Family members and friends of individuals struggling with active addiction often face their own inner battle. It is difficult for parents, partners and peers to witness the self-inflicted pain and suffering of their loved one. The compassionate heart of a parent often seeks to provide unconditional love, support and acceptance regardless of the situation and spouses feel bound by their vows that state “for better or for worse, in sickness and in health.”
Friends also face a troubling reality in wanting to support, encourage and accept the person they love so to avoid adding more pain to their addicted loved one’s destructive process. The idea that true friendship depends on a “ride or die” mentality is a dangerous one in most situations. In the case of active addiction, it can be deadly.
The Seven Caring Habits
Dr. William Glasser, father of Choice Theory and Reality Therapy, designated acceptance as one of the seven caring habits. Alongside trusting, supporting, encouraging, listening, negotiating differences and respecting, accepting is a behavior that nurtures and serves to grow relationships. The seven opposite of these are defined by Glasser as deadly habits and essentially destroy or kill relationships of any category.
Based on this idea, friends, family and significant others often feel guilty in refusing to accept the negative behaviors, consequences and resulting chaos created by the individual in active addiction. In fact, they toil over the idea of emotional detachment—the process of letting go—because the terminology and experience seems cruel or lacking in empathy for their loved one.
However, there is a difference between acceptance—a caring habit—and enabling.
The Root of Enabling
Enabling is a destructive pattern of behavior which resembles acceptance and other caring habits. But, contrary to its appearance, enabling is not love. It is, in fact, anti-love because it ultimately serves to keep the individual in active addiction.
The process of enabling includes the following:
- Supporting, encouraging and accepting destructive, self-sabotaging behavior
- Repeatedly listening to chronic bouts of victimization typically resulting from self-orchestrated, self-inflicted or self-perpetuated personal drama
- Trusting the behavior will change regardless of the obvious pattern
- Attempting to negotiate differences by merely taking a passive stance in the face of addiction’s anger and ego
- Respecting the privacy—or secrecy—and destructive path of the individual rather than intervening.
Though the root of enabling is clearly prefaced with the seven caring habits, including but not limited to accepting, it does not grow or nurture the relationship or the individual. In fact, enabling kills both.

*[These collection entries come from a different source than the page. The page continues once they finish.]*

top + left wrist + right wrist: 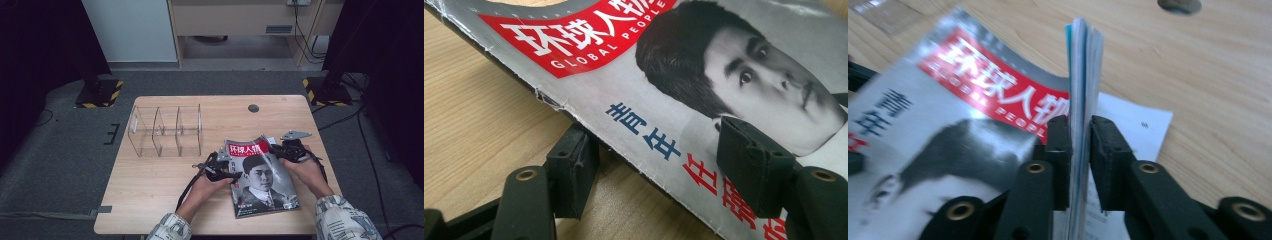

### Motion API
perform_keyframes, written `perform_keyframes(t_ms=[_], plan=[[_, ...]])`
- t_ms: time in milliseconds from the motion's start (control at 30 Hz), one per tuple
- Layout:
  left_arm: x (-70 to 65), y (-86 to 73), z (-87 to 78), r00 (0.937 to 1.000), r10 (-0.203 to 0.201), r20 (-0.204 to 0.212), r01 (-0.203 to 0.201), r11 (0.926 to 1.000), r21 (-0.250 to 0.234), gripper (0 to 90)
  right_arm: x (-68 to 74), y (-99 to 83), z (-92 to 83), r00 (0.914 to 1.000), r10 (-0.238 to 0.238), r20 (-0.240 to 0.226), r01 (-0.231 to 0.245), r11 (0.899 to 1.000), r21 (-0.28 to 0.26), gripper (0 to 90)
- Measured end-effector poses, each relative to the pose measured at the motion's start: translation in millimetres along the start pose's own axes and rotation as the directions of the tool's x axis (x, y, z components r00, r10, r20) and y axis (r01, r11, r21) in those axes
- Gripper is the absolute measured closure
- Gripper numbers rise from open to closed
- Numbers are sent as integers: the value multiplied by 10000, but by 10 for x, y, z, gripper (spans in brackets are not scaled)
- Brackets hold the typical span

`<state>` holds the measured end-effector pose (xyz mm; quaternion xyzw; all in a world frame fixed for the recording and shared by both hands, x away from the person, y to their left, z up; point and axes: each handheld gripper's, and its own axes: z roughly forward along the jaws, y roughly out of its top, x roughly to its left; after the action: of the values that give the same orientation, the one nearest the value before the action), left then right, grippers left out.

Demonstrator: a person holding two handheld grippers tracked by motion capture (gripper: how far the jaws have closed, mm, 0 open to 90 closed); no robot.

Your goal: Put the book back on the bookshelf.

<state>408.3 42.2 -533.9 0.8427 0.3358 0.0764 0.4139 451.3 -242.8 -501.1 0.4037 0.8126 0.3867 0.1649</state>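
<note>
The glossy grey magazine with a red title band and a black-and-white portrait on its cover [261, 176] lies nearest the camera, at about 5 o'clock on the pale wooden worktop [150, 185]. Its spine edge is straddled by the left claw [659, 167], whose jaws are spread, one under the raised edge and one over the cover, not yet pressed together. The opposite edge is pinched by the right claw [1080, 150], clenched on a sheaf of pages that is stood upright. A loose white sheet [1135, 125] is seen beneath. The clear acrylic three-compartment organiser [167, 131], at 10 o'clock, holds nothing. The work is judged to be early: the magazine is gripped but not yet lifted clear or stowed.
</note>
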Motion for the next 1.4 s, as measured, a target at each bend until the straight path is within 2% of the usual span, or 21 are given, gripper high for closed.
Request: perform_keyframes(t_ms=[67,167,233,367,433,467,533,567,667,833,967,1033,1300,1400], plan=[[-2,0,1,10000,29,-13,-29,10000,2,328,-62,-59,53,9999,94,132,-96,9999,133,638],[1,-1,2,10000,40,27,-40,10000,-11,324,-133,-180,127,9986,499,187,-509,9971,562,489],[7,-2,1,10000,74,59,-74,10000,-25,325,-150,-255,141,9965,775,303,-790,9956,506,388],[12,-4,-1,9999,65,110,-65,10000,-26,326,-155,-283,91,9948,922,426,-952,9928,726,294],[19,-3,-2,9999,54,133,-53,10000,-39,328,-151,-301,39,9946,956,399,-988,9912,882,310],[23,-3,2,9998,-33,185,34,10000,-78,330,-148,-314,25,9952,937,273,-959,9905,990,316],[40,7,9,9995,-158,258,161,9998,-112,339,-103,-344,-5,9963,861,74,-864,9912,1002,384],[46,17,15,9993,-235,307,239,9997,-97,347,-81,-348,-20,9967,814,-2,-810,9913,1034,382],[64,77,41,9991,-255,331,251,9996,133,381,-48,-363,-50,9986,523,85,-529,9932,1038,429],[91,165,92,9992,-213,349,200,9991,362,428,-15,-408,-101,9964,819,-210,-795,9920,979,490],[104,234,103,9990,-237,366,224,9991,373,453,34,-439,-128,9959,819,-383,-779,9923,961,505],[107,257,101,9987,-316,394,302,9989,354,467,41,-444,-131,9970,700,-327,-667,9936,916,507],[170,378,93,9988,-195,449,167,9980,613,538,95,-448,-135,9983,505,-299,-479,9956,811,533],[185,413,98,9987,-181,469,149,9976,678,545,93,-450,-136,9975,596,-393,-565,9957,741,538]])
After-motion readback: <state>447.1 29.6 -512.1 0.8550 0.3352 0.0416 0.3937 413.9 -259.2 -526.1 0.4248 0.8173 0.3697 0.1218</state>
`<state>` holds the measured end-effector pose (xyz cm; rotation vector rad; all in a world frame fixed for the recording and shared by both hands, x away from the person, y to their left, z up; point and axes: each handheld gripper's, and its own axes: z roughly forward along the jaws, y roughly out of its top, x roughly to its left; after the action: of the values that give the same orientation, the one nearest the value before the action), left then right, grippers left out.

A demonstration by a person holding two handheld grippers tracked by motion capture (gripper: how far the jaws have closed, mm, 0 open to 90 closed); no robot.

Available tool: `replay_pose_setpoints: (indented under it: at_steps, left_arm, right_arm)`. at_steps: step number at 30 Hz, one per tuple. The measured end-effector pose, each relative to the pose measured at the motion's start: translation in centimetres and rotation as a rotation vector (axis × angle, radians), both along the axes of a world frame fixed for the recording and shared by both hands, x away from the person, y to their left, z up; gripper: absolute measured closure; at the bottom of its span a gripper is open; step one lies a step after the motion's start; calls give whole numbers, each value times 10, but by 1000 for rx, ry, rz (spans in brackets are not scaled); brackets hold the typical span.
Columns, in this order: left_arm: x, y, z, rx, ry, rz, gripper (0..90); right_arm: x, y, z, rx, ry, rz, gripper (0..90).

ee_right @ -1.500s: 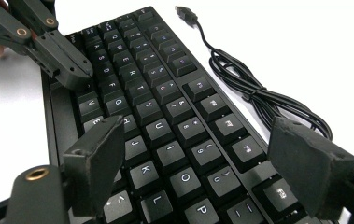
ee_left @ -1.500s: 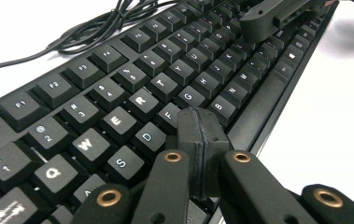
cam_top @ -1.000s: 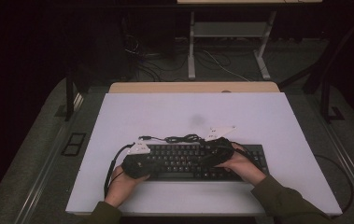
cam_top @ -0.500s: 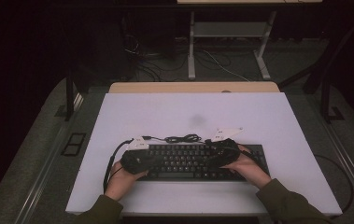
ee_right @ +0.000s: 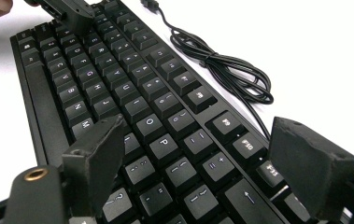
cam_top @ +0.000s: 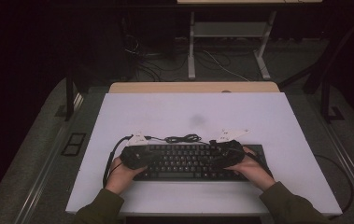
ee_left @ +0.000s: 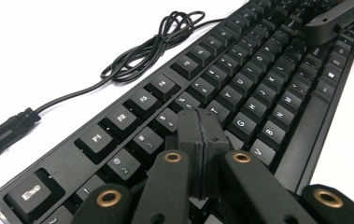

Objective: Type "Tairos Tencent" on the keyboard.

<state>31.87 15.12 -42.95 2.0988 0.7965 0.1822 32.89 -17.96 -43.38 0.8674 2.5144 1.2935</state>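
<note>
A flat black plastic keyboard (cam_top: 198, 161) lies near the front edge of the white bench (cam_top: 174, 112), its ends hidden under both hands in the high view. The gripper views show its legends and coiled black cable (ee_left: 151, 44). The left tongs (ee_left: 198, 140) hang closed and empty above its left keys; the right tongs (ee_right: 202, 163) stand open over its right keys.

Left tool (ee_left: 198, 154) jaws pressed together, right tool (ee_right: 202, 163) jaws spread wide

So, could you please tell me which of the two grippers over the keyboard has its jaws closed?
The left gripper: its jaws are pressed flat together above the keyboard, while the right gripper holds its jaws wide apart.
</note>
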Motion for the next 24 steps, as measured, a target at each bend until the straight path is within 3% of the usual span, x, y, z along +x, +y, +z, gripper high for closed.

The only healthy way to practice acceptance with an individual in active addiction and avoid enabling is to simply realize there is a problem which is bigger than the individual. It is one only professional help can address. Rather than accepting the individual’s destructive behavior and resulting chaos, refuse to allow either in your life by suggesting professional help and emotionally detaching until that help is received.
The latter is not a cruel action, nor is it selfish. It is a practice in self-care—setting personal boundaries which protect against dysfunction. Moreover, it is an act of love toward the individual in active addiction because it holds them accountable, attempts to raise them to a higher standard of functioning and ultimately seeks to spur them into healing and recovery.